Qing Lin v. Gonzales

SUMMARY ORDER

Qing Lin, a native of China, seeks review of a June 5, 2006 order of the BIA *142summarily affirming immigration judge (“IJ”) Jeffrey S. Chase’s November 12, 2004 decision denying Lin’s applications for asylum, withholding of removal, and relief under the Convention Against Torture (“CAT”), and finding that he had filed a frivolous application for asylum. In re Qing Lin, No. A77 713 661 (B.I.A. June 5, 2006), aff'g A77 713 661 (Immig. Ct. N.Y. City Nov. 12, 2004). We assume the parties’ familiarity with the underlying facts and procedural history of the case.

As an initial matter, although Lin is challenging the denial of relief in “asylum-only” proceedings, as opposed to an actual removal order, this Court nonetheless has jurisdiction under 8 U.S.C. § 1252(a)(1) because the denial of relief in these circumstances is the functional equivalent of a removal order. See Kanacevic v. INS, 448 F.3d 129, 135 (2d Cir.2006). Where, as here, the BIA summarily affirms the decision of the IJ without issuing an opinion, see 8 C.F.R. § 1003.1(e)(4), this Court reviews the IJ’s decision as the final agency determination. See, e.g., Twum v. INS, 411 F.3d 54, 58 (2d Cir.2005). We review the agency’s factual findings, including adverse credibility determinations, under the substantial evidence standard, treating them as “conclusive unless any reasonable adjudicator would be compelled to conclude to the contrary.” 8 U.S.C. § 1252(b)(4)(B); see, e.g., Zhou Yun Zhang v. INS, 386 F.3d 66, 73 & n. 7 (2d Cir.2004). However, we will vacate and remand for new findings if the agency’s reasoning or its fact-finding process was sufficiently flawed. Cao He Lin v. U.S. Dep’t of Justice, 428 F.3d 391, 406 (2d Cir.2005); Tian-Yong Chen v. INS, 359 F.3d 121, 129 (2d Cir.2004).

Here, the IJ was reasonable in relying on the numerous inconsistencies between Lin’s hearing testimony and his fourth application in finding him not credible. See Diallo v. INS, 232 F.3d 279, 288 (2d Cir. 2000). The discrepancies related to the essential elements of Lin’s claim, i.e., the birth of their second child in hiding, his altercation with birth control officials, and his wife’s forcible sterilization. See Secaida-Rosales v. INS, 331 F.3d 297, 308-09 (2d Cir.2003). The IJ was also reasonable in rejecting Lin’s explanations for these inconsistencies, as his repeated statements that he did not remember specific details and that he did not think relevant information was important would not compel a reasonable adjudicator to accept his attempts at resolution.

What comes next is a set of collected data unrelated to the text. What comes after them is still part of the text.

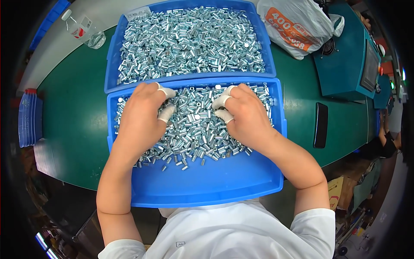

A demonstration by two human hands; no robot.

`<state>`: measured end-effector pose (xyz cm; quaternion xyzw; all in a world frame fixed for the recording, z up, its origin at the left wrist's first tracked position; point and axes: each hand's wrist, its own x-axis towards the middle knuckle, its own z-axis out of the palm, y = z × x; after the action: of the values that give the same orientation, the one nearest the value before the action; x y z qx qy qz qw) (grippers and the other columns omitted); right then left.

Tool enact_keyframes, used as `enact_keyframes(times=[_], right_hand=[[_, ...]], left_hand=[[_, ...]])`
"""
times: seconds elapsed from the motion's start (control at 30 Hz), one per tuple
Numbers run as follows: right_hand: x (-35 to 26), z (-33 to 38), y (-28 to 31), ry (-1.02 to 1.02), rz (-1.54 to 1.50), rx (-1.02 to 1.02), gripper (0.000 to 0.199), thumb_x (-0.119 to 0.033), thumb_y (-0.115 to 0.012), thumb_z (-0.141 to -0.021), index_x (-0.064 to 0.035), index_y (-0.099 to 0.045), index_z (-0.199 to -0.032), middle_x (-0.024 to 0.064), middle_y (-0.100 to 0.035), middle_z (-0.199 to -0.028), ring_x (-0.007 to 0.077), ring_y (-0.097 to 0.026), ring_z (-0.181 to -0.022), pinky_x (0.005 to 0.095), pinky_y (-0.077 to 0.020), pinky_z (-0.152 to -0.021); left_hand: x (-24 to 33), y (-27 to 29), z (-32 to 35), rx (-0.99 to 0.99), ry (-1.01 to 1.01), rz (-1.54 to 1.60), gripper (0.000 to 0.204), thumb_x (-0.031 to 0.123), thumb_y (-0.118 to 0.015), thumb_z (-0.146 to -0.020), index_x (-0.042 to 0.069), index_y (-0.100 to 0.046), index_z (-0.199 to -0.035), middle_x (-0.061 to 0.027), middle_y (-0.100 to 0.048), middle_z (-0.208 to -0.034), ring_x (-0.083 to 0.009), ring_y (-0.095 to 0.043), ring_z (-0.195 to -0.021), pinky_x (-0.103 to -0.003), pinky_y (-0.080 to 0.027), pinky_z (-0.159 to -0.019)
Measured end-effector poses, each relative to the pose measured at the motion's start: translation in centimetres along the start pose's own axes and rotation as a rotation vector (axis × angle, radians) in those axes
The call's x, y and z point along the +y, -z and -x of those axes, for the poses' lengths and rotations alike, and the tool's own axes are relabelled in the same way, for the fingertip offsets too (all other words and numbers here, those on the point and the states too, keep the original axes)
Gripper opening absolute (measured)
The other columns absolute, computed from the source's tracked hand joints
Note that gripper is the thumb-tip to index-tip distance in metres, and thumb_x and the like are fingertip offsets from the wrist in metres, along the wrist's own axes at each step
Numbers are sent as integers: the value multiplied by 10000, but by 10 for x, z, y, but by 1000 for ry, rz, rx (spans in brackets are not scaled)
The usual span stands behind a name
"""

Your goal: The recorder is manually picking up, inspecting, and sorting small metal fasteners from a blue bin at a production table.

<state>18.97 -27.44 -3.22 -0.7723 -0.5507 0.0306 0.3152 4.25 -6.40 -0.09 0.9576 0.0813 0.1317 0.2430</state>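
Left hand: my left hand (140,116) is at 10 o'clock in the near tray (202,183), curled over the heap, thumb and forefinger apart in white finger covers (167,113).
Right hand: my right hand (250,118) mirrors it at 2 o'clock, also curled, covered tips apart; I cannot tell whether either hand grips a piece.
Metal pieces: short silvery cylinders (194,129) lie heaped between and under my hands, with loose ones toward 6 o'clock, where the blue tray bottom shows.
Far tray: another blue tray (113,60), full of similar pieces, sits at 12 o'clock, just beside mine.
Tabletop: on the green tabletop (69,103), a clear bottle (95,39) lies at 11 o'clock, a plastic bag (297,26) at 1, a dark phone (320,125) at 3.
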Motion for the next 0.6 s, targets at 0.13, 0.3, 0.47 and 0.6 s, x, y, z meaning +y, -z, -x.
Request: enact_keyframes(times=[0.13,0.3,0.47,0.6], right_hand=[[-2,0,8,-17,-172,69,202,31,-764,-764,-42,-687,-936,102,-713,-926,305,-664,-885,379,-520,-814],[-4,4,10,-163,-550,59,130,45,-680,-849,-8,-685,-968,82,-755,-957,139,-721,-872,281,-573,-777],[-6,3,11,-191,-562,-14,143,21,-717,-858,-16,-698,-995,66,-740,-927,135,-698,-822,271,-555,-744],[-10,0,13,-181,-488,-63,169,0,-757,-843,-19,-707,-1003,71,-721,-922,146,-677,-790,278,-539,-717]], left_hand=[[1,-5,1,-56,45,-76,276,-5,-768,-773,21,-682,-1033,-123,-622,-941,-333,-593,-940,-441,-495,-813],[-1,-3,-3,-120,34,12,298,-22,-768,-758,22,-672,-1037,-117,-610,-957,-328,-586,-946,-439,-491,-825],[-1,-5,3,-26,17,7,281,-27,-768,-751,7,-670,-1012,-114,-608,-952,-327,-586,-953,-435,-495,-833],[4,-5,3,-67,34,-135,242,-27,-759,-749,0,-673,-974,-117,-624,-969,-333,-596,-972,-434,-504,-827]])
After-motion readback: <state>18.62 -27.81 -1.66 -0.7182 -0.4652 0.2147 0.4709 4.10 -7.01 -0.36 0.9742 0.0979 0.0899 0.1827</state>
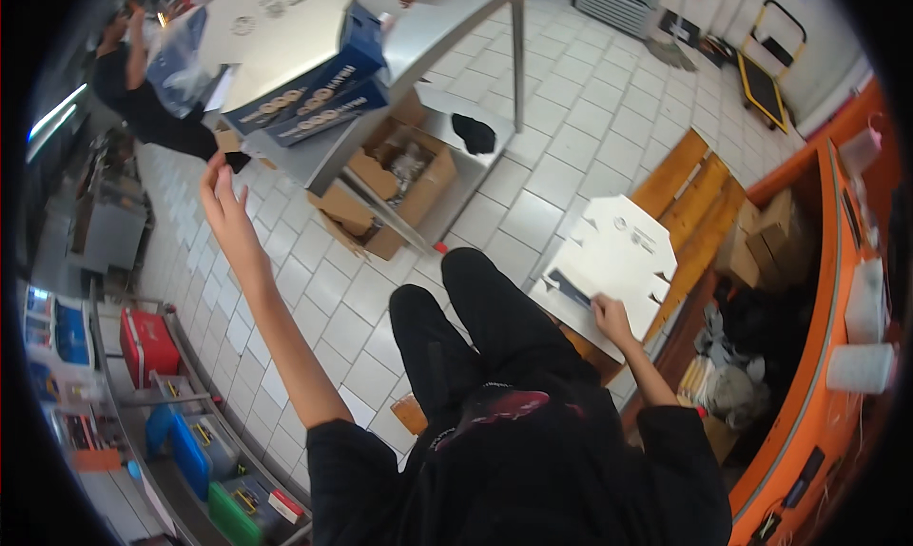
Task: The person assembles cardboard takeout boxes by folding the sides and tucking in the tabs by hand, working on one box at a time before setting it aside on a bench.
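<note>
My left hand [226, 208] is raised at the left with its fingers stretched out, holding nothing. It is nearest to a stack of blue-sided cardboard boxes [314, 99], a small gap short of their left end. On the stack lies a large white cardboard sheet [276, 23] with small dark prints. On my right, a flat white cardboard blank [623, 251] with cut corners and slots lies on the bench. My right hand [613, 318] is closed at its near edge, beside a dark blue strip [571, 287]; the fingertips are partly hidden.
A metal table [442, 23] carries the stack; an open carton [423, 189] sits on its lower shelf. The slatted wooden bench [699, 189] stands right, before an orange counter [808, 375]. Left are a red cooler box [149, 344] and another person [143, 94]. A yellow-framed trolley [766, 80] stands far right.
</note>
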`<action>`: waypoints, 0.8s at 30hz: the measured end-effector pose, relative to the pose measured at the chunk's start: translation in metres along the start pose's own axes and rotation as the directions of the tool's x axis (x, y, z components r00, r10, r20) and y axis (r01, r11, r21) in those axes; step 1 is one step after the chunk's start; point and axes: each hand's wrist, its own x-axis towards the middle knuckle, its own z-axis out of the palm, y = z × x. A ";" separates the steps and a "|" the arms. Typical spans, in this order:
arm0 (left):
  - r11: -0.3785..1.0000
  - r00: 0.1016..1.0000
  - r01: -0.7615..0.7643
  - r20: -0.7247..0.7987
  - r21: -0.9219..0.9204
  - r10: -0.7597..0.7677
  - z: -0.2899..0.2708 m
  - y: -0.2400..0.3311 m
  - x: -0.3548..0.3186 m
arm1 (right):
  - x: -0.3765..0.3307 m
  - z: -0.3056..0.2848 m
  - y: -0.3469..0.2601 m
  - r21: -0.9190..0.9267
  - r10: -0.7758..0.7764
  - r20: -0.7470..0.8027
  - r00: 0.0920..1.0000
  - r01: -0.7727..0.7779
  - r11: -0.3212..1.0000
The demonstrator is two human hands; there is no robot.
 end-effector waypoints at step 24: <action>-0.148 -0.071 0.988 0.974 0.039 -0.215 0.154 -0.102 -0.323 | -0.041 -0.068 -0.157 -0.069 -0.274 0.336 0.901 0.313 0.947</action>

See Majidi v. Gonzales, 430 F.3d 77, 80-81 (2d Cir.2005). The IJ’s denial of asylum was thus appropriate. Because the only evidence of a threat to Lin’s life or freedom depended upon the petitioner’s credibility, the adverse credibility determination in this case necessarily precludes success on the claim for withholding of removal. See Wu Biao Chen v. INS, 344 F.3d 272, 275 (2d Cir. 2003). Because the petitioner has failed to sufficiently argue the merits of the IJ’s denial of CAT relief before this Court, we deem any such arguments waived. See Yueqing Zhang v. Gonzales, 426 F.3d 540, 541 n. 1, 545 n. 7 (2d Cir.2005).

Petitioner also challenges the finding that his application was frivolous. An asylum application is frivolous if any of its material elements is deliberately fabricated. 8 C.F.R. § 1208.2. In Yuanliang Liu v. U.S. Dep’t of Justice, 455 F.3d 106 (2d Cir.2006), this Court remanded the case to the BIA for it to establish a standard under which to evaluate whether a claim was frivolous. Without these standards, it is difficult for us to evaluate the IJ’s decision in this case. Therefore, we grant Lin’s petition in part and remand the case to the BIA to reconsider the frivolousness finding, using standards developed in response to Liu.

*143For the foregoing reasons, we GRANT the petition in part, VACATE the BIA’s decision in part, and REMAND to the BIA for further proceedings consistent with this decision. Having completed our review, the stay of removal that the Court previously granted in this petition is VACATED.